Renuncias involuntarias: ¿cuándo hay que irse?
Irse obligado de un trabajo poco difiere de la desvinculación amorosa. Porque dejar de ser imprescindible en un rol siempre nos duele, incluso cuando uno mismo tenga también ganas de dejar tal escenario. Duele porque nos lleva a encontrarnos con un perfil de la muerte: esa idea terrible de que el mundo puede seguir sin nosotros.
Foto: ISTOCK
Contentos dicen que se fueron los renunciados de la semana pasada en Chile, el ministro de Interior Jorge Burgos y la periodista Karen Doggenweiler. Al menos esas eran las declaraciones del político y la conductora de televisión. La condición humana no distingue entre altos funcionarios o personajes de farándula. Para todos, la renuncia involuntaria es dolorosa. Y afirmo que les dolió, porque también por la infraestructura de la condición humana, el dolor, cuando está mezclado con humillación, se suele cubrir con un inverosímil "contento" o "tranquilo" para la galería. Tanto el "contento" o el hablar de entusiastas proyectos futuros que no existen, o contar que entonces se hará un fantástico y merecido viaje, lejos de la hipocresía, son eufemismos para el resentimiento muy digno ante la sensible situación.
Porque irse obligado en el trabajo poco difiere de la desvinculación amorosa, aparte quizás de la recomendación de que en nuestra versión profesional las lágrimas de impotencia haya que dejarlas atascadas en la garganta y evitar dramatizar el corazón partido. Porque dejar de ser imprescindible en un rol siempre nos duele, incluso cuando uno mismo tenga también ganas de dejar tal escenario. Duele porque nos lleva a encontrarnos con un perfil de la muerte: esa idea terrible de que el mundo puede seguir sin nosotros. Ser despedidos -en su versión directa o en la renuncia forzada- es una micromuerte. Una que además tiene el componente, quizás más espeluznante que la gran muerte final, de que presenciamos nuestro funeral, ese que posiblemente todos hemos fantaseado alguna vez sólo para preguntarnos quién nos lloraría.

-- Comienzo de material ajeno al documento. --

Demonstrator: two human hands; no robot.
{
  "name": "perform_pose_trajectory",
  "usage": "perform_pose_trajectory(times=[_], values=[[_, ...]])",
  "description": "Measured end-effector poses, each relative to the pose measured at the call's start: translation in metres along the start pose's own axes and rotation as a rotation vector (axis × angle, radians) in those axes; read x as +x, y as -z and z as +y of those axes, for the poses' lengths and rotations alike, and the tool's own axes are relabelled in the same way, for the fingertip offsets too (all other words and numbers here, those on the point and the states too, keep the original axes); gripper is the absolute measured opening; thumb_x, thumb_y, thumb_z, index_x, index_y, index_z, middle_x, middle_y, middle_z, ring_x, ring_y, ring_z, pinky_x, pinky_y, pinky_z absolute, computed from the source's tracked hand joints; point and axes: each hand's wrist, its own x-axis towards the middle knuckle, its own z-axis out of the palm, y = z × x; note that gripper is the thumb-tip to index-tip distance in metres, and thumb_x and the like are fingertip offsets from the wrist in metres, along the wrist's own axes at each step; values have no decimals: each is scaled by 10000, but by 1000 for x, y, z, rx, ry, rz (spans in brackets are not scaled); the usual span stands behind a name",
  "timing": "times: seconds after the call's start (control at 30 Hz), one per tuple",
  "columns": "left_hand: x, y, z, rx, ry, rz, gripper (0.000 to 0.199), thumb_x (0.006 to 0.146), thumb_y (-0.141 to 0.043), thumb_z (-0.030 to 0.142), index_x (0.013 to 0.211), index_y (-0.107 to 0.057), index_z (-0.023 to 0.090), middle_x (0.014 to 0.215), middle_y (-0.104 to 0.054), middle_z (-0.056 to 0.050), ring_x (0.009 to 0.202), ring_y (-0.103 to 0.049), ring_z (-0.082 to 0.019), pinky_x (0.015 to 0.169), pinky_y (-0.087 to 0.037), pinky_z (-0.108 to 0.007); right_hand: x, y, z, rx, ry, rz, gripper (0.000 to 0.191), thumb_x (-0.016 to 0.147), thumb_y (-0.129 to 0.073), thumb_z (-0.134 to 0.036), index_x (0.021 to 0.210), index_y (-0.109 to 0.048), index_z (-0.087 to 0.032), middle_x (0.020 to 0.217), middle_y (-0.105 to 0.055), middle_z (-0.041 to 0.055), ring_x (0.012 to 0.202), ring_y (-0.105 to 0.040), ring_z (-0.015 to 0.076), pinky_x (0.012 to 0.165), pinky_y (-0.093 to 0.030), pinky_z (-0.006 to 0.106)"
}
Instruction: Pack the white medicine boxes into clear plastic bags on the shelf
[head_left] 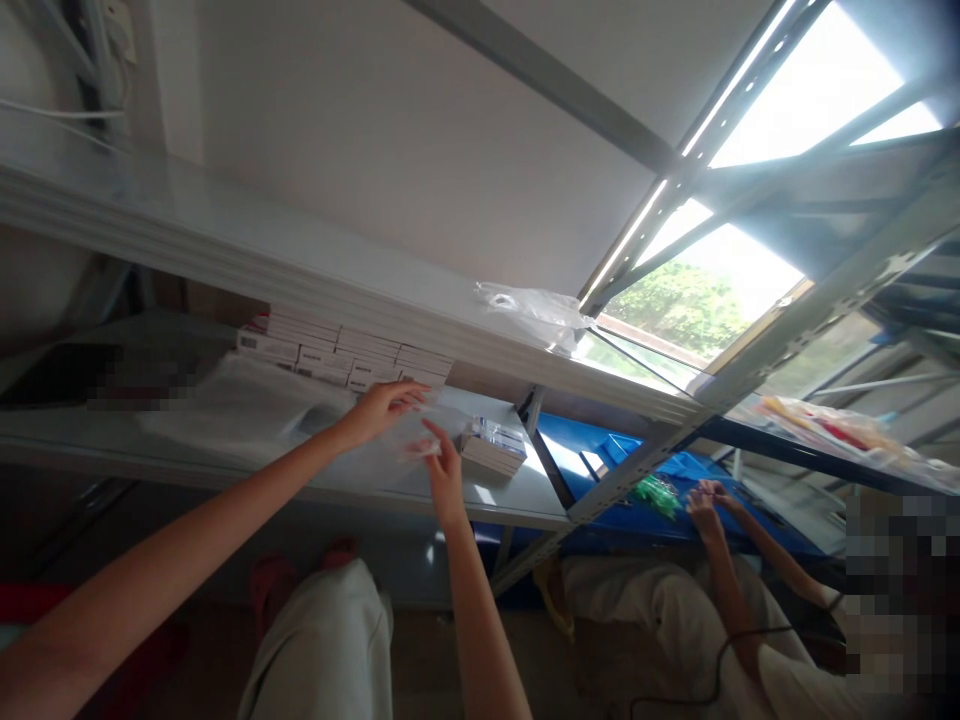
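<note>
R fingers (442, 440) pinched on clear plastic (396, 446); L fingers (403, 392) can't tell. Prob light, limp, slick; grab edge btwn them.

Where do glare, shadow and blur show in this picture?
Head view: the window is washed out, and light patches gleam on the lower shelf; head view: the floor is dim; head view: left hand and right hand look slightly blurred.
</note>
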Motion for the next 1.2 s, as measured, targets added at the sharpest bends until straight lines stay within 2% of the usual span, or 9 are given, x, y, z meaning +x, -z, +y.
perform_pose_trajectory(times=[0.13, 0.27, 0.33, 0.43, 0.57, 0.67, 0.77, 0.97, 1.2], values=[[5, 10, -19, -70, 90, 154, 302, 712, -609, 172, 1004, -668, 121, 930, -729, -105, 874, -699, -217, 843, -536, -353, -17, -3, -17, -127, -24, -280, 318, 913, -517, -389, 1064, -700, -177, 791, -729, 50, 737, -658, 199, 746, -517, 323], [3, 22, -22, -74, 132, 187, 278, 661, -596, 157, 925, -670, 114, 845, -740, -99, 860, -707, -241, 798, -538, -349, -37, 23, -42, -262, 15, -816, 541, 799, -709, -397, 1315, -579, -301, 1120, -712, 39, 959, -683, 218, 847, -526, 330], [1, 24, -17, -41, 129, 170, 283, 651, -561, 126, 912, -672, 113, 835, -744, -94, 852, -708, -235, 773, -534, -327, -40, 39, -56, -223, -44, -917, 666, 781, -732, -399, 1397, -489, -324, 1191, -689, 42, 965, -688, 212, 811, -547, 316], [-1, 19, -7, 14, 116, 58, 298, 654, -524, 79, 907, -678, 117, 822, -748, -79, 837, -710, -216, 774, -532, -312, -36, 46, -77, -217, -27, -659, 401, 911, -584, -336, 1310, -573, -297, 1170, -689, 42, 1009, -662, 186, 885, -520, 323], [0, 4, 5, 63, 64, -127, 298, 682, -505, 27, 904, -685, 112, 824, -748, -71, 823, -710, -192, 801, -536, -296, -32, 15, -84, -274, 176, -324, 279, 976, -413, -200, 1083, -670, -214, 1101, -674, 62, 1043, -616, 163, 914, -488, 298], [-2, -2, 13, 148, 10, -202, 309, 729, -499, 8, 937, -695, 125, 853, -749, -60, 842, -705, -177, 827, -526, -280, -35, -13, -66, -582, 284, -226, 338, 921, -428, -92, 1191, -613, -173, 1240, -615, 108, 1180, -540, 207, 1016, -426, 369], [-3, 2, 18, 230, -13, -230, 335, 739, -481, -12, 936, -709, 135, 862, -750, -51, 857, -704, -175, 832, -519, -270, -41, -22, -44, -1043, 138, -119, 396, 900, -438, -72, 1267, -573, -132, 1145, -654, 166, 1066, -588, 276, 935, -430, 465], [1, 26, 18, 320, 11, -97, 306, 759, -485, 36, 916, -727, 140, 842, -756, -47, 868, -706, -200, 867, -522, -311, -57, -7, -45, -1387, -135, -188, 357, 899, -412, -59, 1164, -643, -122, 833, -689, 158, 832, -637, 290, 746, -416, 419], [3, 8, 23, 135, 15, -371, 277, 729, -549, 24, 893, -741, 138, 816, -754, -44, 785, -708, -172, 708, -530, -231, -46, -28, -71, -1240, -114, -228, 324, 891, -399, -23, 989, -679, -153, 877, -693, 144, 824, -660, 265, 642, -451, 352]])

Pues la micromuerte transforma esa fantasía en una pesadilla estando despiertos. Podemos saber, o peor aún, ver en las redes sociales la sonrisa del ex, que más temprano que tarde publica su viudez alegre. Podemos ver también a nuestro sustituto, ya sea en la cama o en la silla de la oficina. Nada peor que enterarse que este último estaba esperando en la recepción mientras recogíamos nuestras cosas, porque nuestra muerte estaba planificada hace tiempo y fuimos los últimos en enterarnos.
Las salidas obligadas nos confrontan a la finitud del ego y al límite de nuestros deseos. Por el contrario, ese mercado de la moral de los coachings, terapias y los aforismos snobs de las frases motivacionales de la autoayuda buscan inflar nuestro ego con una idea de seguridad, superación y obstinación que sature cualquier grieta por la que se cuele la levedad de nuestra significancia en la vida: "Vamos, que se puede", "Puedes alcanzar tus sueños", "Céntrate en tus objetivos y triunfarás". Toda frases del opio del ego.
Pues no siempre se puede, no siempre se alcanzan los sueños, y la mente de uno no tiene el poder mágico para alcanzar todos los objetivos. La vida nos confronta cada tanto con la verdad de que el deseo de uno no alcanza para todo. No porque uno se sienta enamorado, obsesionado, apasionado con otro, el sentimiento será recíproco. No porque tengamos todas las ganas del mundo de estar en un trabajo, uno que incluso podemos hacer muy bien, alcanza para garantizar un lugar en la nómina. Hay formaciones de cancha que anteceden y superan nuestro entusiasmo individual, donde nuestro rol está definido previamente a nuestro desempeño.
Deseos, intereses, planes de otros configuran un entramado que determina nuestras posibilidades de movimiento. Ese escenario a veces se nos borra de la percepción cuando estamos enteramente volcados en la idea de la omnipotencia de nuestras ganas y caprichos.
Cuando dejamos de leer quiénes somos en un escenario más grande que nosotros, es que nos llega el sobre azul de sorpresa, que estaba sobre la mesa hace un buen rato.
Para entender dónde está uno parado, sirve imaginar que se está en un partido de fútbol. Si uno se da cuenta que está demasiadas veces de suplente o recibiendo patadas, quizás sea un buen momento para cambiarse de equipo.